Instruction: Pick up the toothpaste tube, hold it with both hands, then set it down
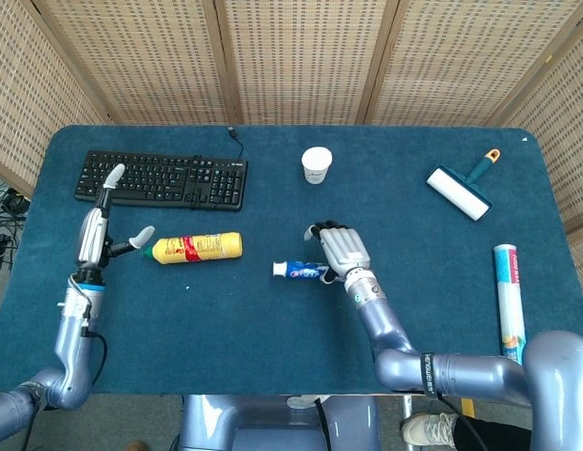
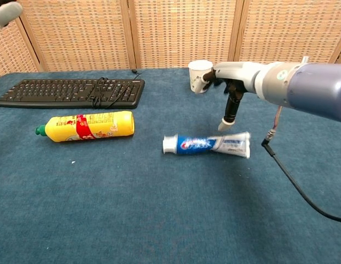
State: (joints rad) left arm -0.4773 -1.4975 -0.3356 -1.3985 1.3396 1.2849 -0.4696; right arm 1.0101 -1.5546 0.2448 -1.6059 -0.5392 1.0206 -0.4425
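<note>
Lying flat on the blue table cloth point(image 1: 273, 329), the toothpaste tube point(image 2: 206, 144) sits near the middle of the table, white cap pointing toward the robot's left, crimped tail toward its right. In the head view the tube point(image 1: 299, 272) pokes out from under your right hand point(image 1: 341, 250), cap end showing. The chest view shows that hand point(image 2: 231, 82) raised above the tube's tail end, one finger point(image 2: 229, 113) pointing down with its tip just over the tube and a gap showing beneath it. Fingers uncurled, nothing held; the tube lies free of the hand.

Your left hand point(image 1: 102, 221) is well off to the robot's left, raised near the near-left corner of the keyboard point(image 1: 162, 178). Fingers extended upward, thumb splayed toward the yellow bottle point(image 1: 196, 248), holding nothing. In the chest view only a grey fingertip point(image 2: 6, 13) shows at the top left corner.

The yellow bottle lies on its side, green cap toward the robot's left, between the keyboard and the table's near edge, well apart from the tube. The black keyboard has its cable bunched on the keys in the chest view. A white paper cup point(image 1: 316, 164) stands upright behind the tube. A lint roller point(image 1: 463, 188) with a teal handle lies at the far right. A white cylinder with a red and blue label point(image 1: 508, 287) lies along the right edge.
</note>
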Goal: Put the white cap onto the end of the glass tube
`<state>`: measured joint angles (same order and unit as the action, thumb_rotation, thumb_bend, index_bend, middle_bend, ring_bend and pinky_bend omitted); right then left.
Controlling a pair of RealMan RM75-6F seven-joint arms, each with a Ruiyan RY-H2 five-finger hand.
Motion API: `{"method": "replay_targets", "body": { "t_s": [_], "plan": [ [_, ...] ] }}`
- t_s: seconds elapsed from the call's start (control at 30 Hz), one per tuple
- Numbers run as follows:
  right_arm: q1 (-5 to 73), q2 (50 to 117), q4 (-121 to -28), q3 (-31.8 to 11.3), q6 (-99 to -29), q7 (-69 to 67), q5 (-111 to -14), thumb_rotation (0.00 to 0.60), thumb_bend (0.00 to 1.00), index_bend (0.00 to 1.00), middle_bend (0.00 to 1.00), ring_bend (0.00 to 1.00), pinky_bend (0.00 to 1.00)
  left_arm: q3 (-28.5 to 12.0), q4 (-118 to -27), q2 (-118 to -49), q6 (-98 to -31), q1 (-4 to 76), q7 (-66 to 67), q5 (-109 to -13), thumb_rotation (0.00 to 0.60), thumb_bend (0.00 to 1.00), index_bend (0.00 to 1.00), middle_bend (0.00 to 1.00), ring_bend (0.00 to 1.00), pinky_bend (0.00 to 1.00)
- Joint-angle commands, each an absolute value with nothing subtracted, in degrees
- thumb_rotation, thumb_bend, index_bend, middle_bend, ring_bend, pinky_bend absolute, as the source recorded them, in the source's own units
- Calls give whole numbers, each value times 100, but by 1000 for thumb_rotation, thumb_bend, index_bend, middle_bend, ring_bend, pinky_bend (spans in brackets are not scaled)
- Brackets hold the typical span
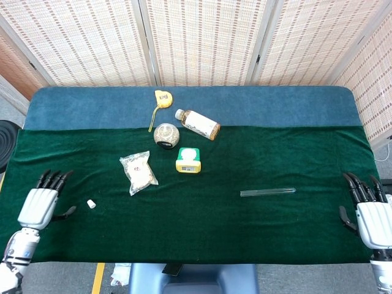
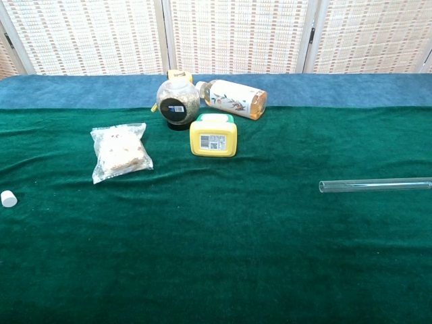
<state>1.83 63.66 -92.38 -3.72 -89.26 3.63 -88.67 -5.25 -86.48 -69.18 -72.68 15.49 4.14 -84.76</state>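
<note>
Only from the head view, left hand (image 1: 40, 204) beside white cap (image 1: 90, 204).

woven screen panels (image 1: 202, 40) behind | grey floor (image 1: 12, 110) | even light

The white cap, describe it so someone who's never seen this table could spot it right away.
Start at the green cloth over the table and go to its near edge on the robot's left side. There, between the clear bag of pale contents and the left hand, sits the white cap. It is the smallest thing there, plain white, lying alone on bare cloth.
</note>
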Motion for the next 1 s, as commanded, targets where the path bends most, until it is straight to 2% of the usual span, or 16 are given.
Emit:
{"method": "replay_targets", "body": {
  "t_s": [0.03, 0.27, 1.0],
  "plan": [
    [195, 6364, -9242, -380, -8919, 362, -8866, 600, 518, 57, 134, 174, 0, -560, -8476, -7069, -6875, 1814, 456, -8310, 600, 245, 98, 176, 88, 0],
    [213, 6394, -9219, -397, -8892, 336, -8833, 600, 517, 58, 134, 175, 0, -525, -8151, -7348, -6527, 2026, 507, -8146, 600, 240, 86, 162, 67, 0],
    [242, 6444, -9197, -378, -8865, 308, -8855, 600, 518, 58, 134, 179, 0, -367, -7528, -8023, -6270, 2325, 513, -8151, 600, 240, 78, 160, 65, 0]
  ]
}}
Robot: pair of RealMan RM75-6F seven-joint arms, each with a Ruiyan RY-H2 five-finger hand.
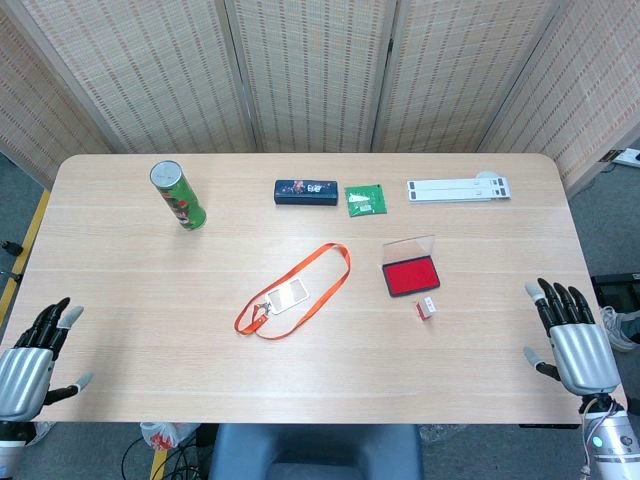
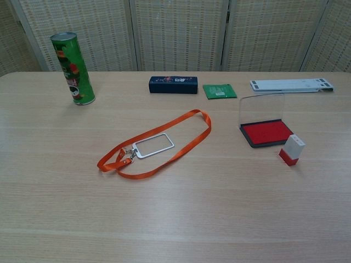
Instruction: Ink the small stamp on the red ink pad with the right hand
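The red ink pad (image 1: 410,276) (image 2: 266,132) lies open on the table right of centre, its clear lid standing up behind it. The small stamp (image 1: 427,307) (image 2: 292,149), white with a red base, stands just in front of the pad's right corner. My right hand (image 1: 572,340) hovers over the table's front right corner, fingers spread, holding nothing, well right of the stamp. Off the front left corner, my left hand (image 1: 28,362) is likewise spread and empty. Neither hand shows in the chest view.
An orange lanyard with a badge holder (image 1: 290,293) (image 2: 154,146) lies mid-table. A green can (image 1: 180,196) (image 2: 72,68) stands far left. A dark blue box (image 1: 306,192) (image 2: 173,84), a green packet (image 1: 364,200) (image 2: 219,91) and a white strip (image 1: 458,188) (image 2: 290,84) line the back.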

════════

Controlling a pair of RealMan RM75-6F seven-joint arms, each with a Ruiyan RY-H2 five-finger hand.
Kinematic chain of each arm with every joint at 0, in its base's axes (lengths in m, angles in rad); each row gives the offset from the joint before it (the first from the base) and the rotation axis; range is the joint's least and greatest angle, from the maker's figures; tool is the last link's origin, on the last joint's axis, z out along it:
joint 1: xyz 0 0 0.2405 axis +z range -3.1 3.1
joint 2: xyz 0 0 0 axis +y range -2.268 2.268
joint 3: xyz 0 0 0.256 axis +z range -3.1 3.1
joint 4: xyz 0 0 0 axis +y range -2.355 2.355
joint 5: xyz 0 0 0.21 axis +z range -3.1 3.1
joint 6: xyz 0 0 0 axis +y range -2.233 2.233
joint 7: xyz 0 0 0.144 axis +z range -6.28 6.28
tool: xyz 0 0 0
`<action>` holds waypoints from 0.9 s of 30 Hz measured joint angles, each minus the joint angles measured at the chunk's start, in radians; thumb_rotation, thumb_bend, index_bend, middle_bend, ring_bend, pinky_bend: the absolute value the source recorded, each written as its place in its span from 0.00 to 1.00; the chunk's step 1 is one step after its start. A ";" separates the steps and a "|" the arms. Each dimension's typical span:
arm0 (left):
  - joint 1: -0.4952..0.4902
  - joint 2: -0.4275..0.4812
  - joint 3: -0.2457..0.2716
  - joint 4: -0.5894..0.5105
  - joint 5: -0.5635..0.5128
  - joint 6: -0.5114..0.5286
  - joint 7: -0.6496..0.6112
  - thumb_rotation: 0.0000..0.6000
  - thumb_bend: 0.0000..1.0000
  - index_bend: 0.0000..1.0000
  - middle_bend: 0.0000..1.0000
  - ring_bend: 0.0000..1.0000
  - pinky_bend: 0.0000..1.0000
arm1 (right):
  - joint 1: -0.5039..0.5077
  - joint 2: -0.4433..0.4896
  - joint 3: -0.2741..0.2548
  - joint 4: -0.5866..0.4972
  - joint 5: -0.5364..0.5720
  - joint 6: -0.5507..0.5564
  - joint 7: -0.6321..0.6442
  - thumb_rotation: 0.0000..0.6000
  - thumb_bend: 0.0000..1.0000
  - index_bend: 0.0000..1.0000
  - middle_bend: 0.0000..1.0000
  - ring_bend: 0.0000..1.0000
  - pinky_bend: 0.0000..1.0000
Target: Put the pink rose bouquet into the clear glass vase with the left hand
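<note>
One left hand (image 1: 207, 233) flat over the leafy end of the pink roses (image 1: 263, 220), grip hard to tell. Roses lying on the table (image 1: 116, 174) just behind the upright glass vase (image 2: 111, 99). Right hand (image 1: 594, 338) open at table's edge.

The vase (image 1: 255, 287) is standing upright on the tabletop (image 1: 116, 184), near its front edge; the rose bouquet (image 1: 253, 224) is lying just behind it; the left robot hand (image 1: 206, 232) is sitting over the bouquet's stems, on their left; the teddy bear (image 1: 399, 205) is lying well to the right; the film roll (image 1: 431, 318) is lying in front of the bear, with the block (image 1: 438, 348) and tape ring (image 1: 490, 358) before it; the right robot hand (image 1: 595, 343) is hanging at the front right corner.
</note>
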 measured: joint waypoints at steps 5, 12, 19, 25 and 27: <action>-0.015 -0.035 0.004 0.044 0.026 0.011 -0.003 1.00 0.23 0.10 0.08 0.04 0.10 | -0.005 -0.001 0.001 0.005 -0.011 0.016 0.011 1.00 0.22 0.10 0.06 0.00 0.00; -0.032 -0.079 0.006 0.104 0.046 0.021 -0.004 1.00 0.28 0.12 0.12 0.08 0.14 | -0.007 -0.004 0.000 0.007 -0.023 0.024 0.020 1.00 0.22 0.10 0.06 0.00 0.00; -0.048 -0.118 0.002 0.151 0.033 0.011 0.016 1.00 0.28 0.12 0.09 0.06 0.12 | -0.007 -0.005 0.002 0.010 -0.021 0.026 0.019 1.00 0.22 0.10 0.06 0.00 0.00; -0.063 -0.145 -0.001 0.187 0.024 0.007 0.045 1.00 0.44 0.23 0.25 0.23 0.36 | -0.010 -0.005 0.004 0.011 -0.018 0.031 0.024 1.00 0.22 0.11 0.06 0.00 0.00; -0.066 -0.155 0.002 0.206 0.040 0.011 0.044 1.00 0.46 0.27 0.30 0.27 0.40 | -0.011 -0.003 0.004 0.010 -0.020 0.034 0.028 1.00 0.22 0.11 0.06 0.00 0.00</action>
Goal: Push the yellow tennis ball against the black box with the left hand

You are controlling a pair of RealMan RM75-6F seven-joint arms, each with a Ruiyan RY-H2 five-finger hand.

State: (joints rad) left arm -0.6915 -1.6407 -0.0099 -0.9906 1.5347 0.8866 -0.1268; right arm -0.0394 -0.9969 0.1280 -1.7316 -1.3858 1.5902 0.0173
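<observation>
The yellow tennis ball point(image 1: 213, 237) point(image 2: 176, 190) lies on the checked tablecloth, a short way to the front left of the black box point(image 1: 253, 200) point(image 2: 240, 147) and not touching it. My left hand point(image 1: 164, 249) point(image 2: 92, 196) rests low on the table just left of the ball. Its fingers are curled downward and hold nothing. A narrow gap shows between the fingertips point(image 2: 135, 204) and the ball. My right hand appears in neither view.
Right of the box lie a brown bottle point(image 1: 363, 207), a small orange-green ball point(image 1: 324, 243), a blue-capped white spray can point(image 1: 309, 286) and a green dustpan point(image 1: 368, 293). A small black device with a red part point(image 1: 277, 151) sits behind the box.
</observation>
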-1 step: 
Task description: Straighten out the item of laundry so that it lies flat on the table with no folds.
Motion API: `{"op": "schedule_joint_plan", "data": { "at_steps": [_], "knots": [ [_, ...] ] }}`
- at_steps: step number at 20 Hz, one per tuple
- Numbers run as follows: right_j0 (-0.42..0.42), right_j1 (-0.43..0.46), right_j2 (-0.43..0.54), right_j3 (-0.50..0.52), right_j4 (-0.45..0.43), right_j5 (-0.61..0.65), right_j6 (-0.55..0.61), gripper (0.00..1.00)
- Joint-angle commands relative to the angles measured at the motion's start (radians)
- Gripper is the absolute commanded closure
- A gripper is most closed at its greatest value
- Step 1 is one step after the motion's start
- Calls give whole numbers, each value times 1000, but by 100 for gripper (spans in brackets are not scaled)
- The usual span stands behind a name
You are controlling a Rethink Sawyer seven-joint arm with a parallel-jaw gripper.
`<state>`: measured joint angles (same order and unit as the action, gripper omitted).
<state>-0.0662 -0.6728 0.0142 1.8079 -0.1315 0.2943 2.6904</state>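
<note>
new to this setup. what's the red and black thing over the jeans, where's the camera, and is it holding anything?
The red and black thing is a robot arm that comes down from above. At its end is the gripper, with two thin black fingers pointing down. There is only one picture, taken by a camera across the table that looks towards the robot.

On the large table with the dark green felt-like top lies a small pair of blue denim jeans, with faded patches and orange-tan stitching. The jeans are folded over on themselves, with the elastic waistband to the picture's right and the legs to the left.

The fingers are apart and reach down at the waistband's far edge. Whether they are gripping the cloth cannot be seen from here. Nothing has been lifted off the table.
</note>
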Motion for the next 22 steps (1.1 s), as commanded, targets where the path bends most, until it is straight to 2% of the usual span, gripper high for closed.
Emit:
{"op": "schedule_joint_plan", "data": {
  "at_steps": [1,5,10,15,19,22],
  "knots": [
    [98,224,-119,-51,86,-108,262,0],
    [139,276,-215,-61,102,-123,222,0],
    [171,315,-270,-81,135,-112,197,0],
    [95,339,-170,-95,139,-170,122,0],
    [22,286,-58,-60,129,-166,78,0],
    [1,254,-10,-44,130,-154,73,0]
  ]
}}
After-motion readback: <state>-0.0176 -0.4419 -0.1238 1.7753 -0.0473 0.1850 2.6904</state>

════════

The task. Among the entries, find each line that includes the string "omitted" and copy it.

Response.
`<state>`: measured joint angles (same order and unit as the action, thumb_rotation, thumb_bend, index_bend, middle_bend, ring_bend and pinky_bend omitted); right then left.
`<state>`: measured joint angles (same order and unit as the action, gripper omitted).

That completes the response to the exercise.